King also described international efforts to promote human rights in North Korea. The United Nations Human Rights Council issued a landmark report on the situation there in 2014, and both the United Nations General Assembly and the Security Council have adopted resolutions condemning North Korea’s human rights record. King emphasized that “these statements of condemnation raise questions about the credibility and legitimacy of the North Korean government and help increase pressure from the world community.”

He stressed the importance of US participation in these efforts: “As Americans, our commitment to human rights defines who we are. The United States is committed to a set of principles, and it is important that our foreign policies reflect this commitment.” In addition, he pointed out that “pressure on human rights is one of the few ways the United States can foster change in North Korea, given that our military options are extremely limited.”

Improving access to information is another option. One important way that the North Korean government stays in power is by tightly controlling access to information about the outside world. The United States, South Korea and other countries direct radio broadcasts to North Korea, and King said that “there is some evidence that as many as one-third of North Koreans may listen to foreign broadcasts.” He added that “South Korean ‘dramas,’ smuggled in through China on flash drives, seem to be particularly popular. These soap operas help contradict North Korean propaganda that South Koreans live in abject poverty.”

The United States has also supported efforts by North Koreans to leave the country. King said the number of defectors has dropped—from almost 3,000 to less than 1,500 per year— since 2012 when Kim Jong-un came to power and tightened restrictions at the Chinese border, where the vast majority of North Korean defectors leave the country. King stressed the importance of helping defectors because “they often maintain contact with family members back home and thus provide a good way to obtain information about conditions in the north and to send information to North Koreans about conditions in other countries.”

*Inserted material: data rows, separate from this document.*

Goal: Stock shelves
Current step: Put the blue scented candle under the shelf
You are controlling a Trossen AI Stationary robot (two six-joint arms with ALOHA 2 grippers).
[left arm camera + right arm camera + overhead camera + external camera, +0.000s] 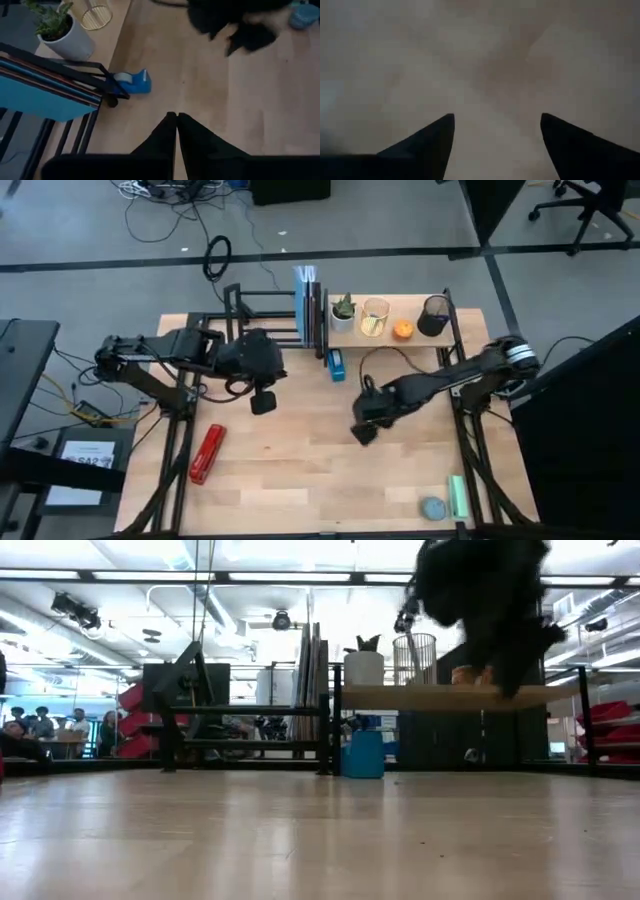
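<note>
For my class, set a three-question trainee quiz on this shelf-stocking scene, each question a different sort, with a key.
1. True or false: the left gripper has its jaws open.
2. Which item lies on the tabletop near the left front, away from the shelves? A) red stapler B) potted plant C) black mesh cup
3. Fill in: the blue tape dispenser sits on the table in front of the ______ shelf.

Key
1. False: the jaws are shut, empty. The right gripper is the open one.
2. A. The plant and the mesh cup stand on the wooden shelf.
3. wooden, close to the black rack.
</note>
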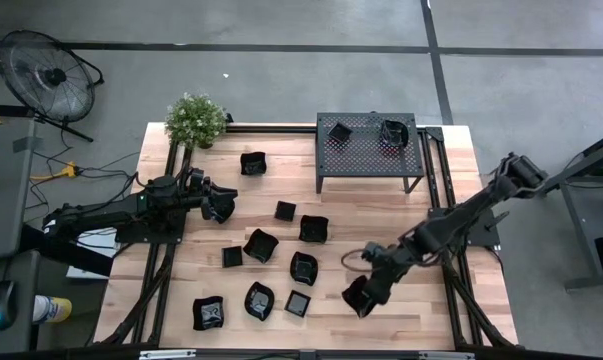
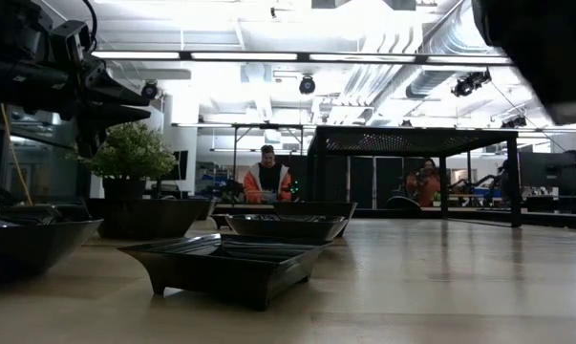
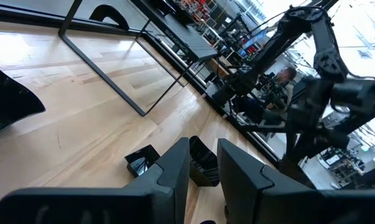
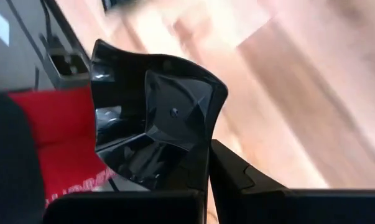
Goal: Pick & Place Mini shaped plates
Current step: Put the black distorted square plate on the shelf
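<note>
Two plates already on rack [image 1: 366,150], far side of table [image 1: 401,240]; about ten more scattered mid-table. My right gripper [image 1: 361,296] clamped on rim of wavy-edged plate [image 4: 153,118], near-right of table. Rack lies far and slightly left of that hand, so carry runs away from me; right arm nearer rack than left. Plate roughly square, no clear long axis. My left gripper [image 1: 219,207] mid-left, dark plate-like thing at its tip, grip unclear. Red label in right wrist view, lettering unreadable.
</note>
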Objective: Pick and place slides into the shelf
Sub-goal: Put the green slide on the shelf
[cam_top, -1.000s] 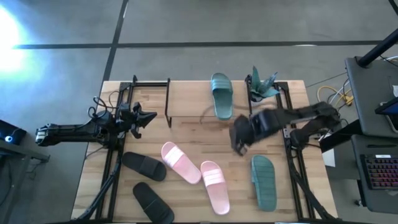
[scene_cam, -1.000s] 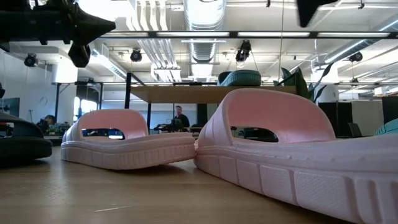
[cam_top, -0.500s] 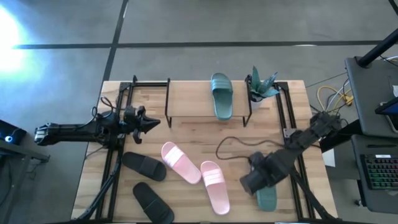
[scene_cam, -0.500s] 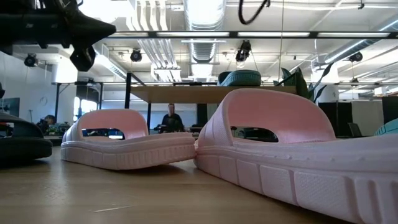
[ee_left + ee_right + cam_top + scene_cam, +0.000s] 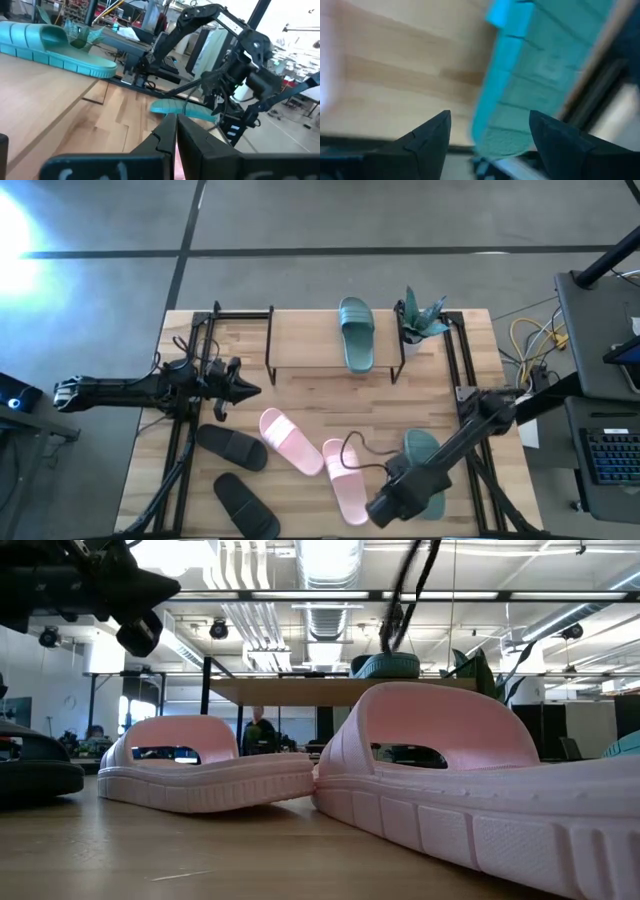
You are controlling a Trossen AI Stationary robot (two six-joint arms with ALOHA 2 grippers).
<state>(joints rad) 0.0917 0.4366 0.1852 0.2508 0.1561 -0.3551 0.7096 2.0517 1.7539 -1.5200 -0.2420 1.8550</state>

By contrast, “American tourism to North Korea provides little benefit to the United States,” according to King. “It gives travelers the right to boast that they have visited the ‘hermit kingdom,’ but little else. Tourism to the north is not cheap, and tourism revenues are used for nuclear and missile programs and to purchase luxuries for the leadership.”

Another serious downside of tourism is the risk that American citizens will be detained and held by the North Korean regime. The case of Otto Warmbier, the American college student who was detained for 17 months and died within days of his release, brought the seriousness of this risk to public attention. “There is little evidence that the regime detains Americans just to hold hostages, although release of detained Americans has been linked to senior-level Americans visiting the north,” King said.

King stressed the importance of “engaging with North Korea by keeping up the pressure on human rights and providing humanitarian assistance where possible. If assistance programs can be designed and implemented in ways to prevent resources from being diverted to users other than the intended beneficiaries, humanitarian engagement has positive benefits.”

“In today’s dangerous climate, we ought to use every option available to engage North Korea in a positive way,” he concluded. “Human rights advocacy and humanitarian engagement stand out among the very limited options available to the United States. Equally important, pursuing human rights and encouraging private humanitarian assistance mean standing up for the values that are so fundamental to Americans’ view of the world.”